**DESCRIPTION OF THE TASK**
Please work out how many lines in the records below include the word "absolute", and reply with that number only.

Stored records
- Opening Delimiter -

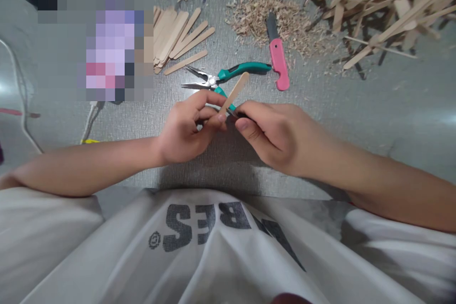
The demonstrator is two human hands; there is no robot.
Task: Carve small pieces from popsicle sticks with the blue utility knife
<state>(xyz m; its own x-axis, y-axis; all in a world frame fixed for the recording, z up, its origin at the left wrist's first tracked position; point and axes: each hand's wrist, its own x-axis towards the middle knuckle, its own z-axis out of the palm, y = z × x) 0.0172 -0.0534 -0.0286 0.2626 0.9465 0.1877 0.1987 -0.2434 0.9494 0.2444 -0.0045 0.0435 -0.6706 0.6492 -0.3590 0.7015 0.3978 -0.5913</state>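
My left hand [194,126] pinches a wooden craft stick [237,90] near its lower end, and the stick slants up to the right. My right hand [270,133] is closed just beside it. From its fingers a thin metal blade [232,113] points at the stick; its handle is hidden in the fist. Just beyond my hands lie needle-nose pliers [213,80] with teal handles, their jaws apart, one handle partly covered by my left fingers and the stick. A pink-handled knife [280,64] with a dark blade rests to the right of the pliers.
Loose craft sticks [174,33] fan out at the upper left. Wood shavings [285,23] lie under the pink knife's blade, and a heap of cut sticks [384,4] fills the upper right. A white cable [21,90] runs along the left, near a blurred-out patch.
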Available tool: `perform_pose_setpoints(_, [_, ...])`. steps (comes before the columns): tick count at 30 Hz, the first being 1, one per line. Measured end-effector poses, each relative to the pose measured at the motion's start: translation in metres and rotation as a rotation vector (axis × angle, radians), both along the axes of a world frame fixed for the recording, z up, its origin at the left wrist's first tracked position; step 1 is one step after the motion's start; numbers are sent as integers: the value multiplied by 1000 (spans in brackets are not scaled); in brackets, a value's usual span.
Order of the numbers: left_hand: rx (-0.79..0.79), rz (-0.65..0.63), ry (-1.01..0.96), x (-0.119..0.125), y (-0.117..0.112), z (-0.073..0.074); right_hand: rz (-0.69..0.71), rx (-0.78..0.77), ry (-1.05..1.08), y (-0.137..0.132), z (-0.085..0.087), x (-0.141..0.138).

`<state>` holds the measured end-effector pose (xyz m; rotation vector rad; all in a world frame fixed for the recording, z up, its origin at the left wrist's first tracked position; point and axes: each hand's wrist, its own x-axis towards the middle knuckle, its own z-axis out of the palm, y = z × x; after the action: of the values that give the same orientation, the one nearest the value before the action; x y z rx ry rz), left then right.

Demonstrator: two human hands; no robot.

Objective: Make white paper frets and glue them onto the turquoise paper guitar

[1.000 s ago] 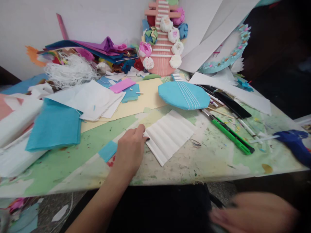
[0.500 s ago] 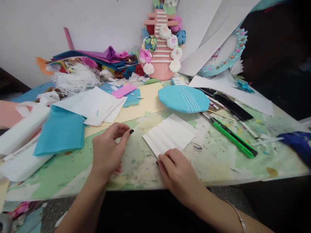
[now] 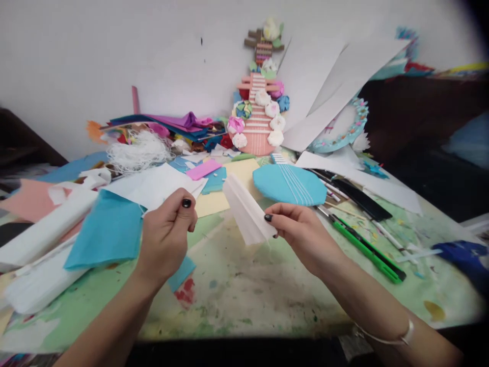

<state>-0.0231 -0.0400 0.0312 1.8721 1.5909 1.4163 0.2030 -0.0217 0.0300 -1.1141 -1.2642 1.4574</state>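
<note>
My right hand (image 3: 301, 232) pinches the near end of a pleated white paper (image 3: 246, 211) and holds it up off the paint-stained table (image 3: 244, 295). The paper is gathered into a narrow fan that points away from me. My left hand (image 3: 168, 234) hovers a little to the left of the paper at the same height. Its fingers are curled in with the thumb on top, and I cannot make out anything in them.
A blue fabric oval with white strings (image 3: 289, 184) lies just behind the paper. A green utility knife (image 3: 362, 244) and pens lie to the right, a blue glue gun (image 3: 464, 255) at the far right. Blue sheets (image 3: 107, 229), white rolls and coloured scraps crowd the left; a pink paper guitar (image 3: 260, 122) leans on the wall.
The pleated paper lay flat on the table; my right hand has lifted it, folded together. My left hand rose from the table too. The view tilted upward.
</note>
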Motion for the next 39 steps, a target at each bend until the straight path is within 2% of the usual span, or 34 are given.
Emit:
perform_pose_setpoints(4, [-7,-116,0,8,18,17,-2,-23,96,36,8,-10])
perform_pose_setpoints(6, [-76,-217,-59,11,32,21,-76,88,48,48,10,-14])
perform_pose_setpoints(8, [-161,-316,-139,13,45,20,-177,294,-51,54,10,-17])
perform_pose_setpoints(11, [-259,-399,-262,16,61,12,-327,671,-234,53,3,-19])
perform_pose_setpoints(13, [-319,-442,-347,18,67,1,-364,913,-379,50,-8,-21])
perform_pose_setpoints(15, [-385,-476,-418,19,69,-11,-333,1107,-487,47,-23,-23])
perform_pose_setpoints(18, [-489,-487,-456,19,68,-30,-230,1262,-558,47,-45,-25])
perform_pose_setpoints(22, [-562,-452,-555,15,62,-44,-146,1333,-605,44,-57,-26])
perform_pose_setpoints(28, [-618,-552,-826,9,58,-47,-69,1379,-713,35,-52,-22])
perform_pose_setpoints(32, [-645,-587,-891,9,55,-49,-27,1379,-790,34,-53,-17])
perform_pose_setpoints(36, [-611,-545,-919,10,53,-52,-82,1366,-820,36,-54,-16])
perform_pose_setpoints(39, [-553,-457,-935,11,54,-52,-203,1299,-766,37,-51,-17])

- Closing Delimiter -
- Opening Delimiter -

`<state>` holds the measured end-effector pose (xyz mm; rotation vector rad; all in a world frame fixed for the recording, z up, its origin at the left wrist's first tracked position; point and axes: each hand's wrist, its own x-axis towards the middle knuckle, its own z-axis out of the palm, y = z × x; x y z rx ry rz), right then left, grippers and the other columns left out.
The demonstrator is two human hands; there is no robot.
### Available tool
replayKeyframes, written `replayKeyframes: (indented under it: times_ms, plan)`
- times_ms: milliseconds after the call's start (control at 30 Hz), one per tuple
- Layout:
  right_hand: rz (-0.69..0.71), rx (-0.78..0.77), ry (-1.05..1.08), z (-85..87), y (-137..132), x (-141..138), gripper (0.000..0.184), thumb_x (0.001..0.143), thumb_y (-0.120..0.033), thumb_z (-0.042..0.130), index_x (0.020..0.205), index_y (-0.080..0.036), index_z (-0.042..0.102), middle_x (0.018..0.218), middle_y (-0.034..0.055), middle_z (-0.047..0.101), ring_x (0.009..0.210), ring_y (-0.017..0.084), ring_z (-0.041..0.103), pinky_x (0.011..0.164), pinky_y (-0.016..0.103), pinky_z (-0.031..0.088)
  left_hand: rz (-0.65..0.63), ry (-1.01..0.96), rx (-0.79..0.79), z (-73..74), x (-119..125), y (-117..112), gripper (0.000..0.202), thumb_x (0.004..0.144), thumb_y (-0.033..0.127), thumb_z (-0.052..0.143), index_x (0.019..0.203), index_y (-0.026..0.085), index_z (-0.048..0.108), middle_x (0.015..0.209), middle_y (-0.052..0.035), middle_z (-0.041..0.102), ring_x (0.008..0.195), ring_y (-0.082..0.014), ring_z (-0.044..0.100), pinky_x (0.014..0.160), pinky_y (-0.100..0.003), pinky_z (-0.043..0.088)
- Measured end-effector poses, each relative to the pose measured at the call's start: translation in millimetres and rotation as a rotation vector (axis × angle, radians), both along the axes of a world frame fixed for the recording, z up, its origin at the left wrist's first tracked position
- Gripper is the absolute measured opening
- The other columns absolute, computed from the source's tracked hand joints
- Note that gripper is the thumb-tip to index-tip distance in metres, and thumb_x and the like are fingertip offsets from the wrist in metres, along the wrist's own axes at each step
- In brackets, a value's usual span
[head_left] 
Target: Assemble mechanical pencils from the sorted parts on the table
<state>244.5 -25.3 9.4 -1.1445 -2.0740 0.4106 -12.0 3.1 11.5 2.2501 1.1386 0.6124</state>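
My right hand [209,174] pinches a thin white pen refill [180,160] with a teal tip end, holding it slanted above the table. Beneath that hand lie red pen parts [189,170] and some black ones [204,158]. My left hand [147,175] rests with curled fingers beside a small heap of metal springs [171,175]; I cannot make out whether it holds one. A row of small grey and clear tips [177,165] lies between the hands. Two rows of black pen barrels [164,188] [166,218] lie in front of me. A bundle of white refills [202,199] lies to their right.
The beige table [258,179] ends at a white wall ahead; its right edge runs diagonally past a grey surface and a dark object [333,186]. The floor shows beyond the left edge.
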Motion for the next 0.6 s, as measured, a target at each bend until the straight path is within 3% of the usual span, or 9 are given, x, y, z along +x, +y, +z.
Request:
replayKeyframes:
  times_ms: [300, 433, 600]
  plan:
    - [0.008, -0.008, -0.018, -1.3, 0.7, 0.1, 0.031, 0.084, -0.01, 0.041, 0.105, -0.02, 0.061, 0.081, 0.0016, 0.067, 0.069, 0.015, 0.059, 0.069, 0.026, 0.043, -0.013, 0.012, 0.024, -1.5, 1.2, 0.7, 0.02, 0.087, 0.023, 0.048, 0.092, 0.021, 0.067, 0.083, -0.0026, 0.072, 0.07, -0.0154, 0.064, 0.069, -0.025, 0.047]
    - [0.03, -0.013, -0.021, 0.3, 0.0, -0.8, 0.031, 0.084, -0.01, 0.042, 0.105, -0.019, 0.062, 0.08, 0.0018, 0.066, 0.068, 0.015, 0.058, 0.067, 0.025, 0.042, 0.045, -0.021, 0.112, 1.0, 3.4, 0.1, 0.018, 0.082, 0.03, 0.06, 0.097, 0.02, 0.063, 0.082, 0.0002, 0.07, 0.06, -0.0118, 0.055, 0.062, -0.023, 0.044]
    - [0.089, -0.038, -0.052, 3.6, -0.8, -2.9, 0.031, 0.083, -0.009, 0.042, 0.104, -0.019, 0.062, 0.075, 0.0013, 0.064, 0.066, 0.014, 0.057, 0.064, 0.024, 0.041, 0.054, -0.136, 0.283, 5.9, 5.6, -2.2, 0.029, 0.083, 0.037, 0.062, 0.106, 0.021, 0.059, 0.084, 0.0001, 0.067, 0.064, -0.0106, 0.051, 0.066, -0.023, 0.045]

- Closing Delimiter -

**ANSWER AREA**
2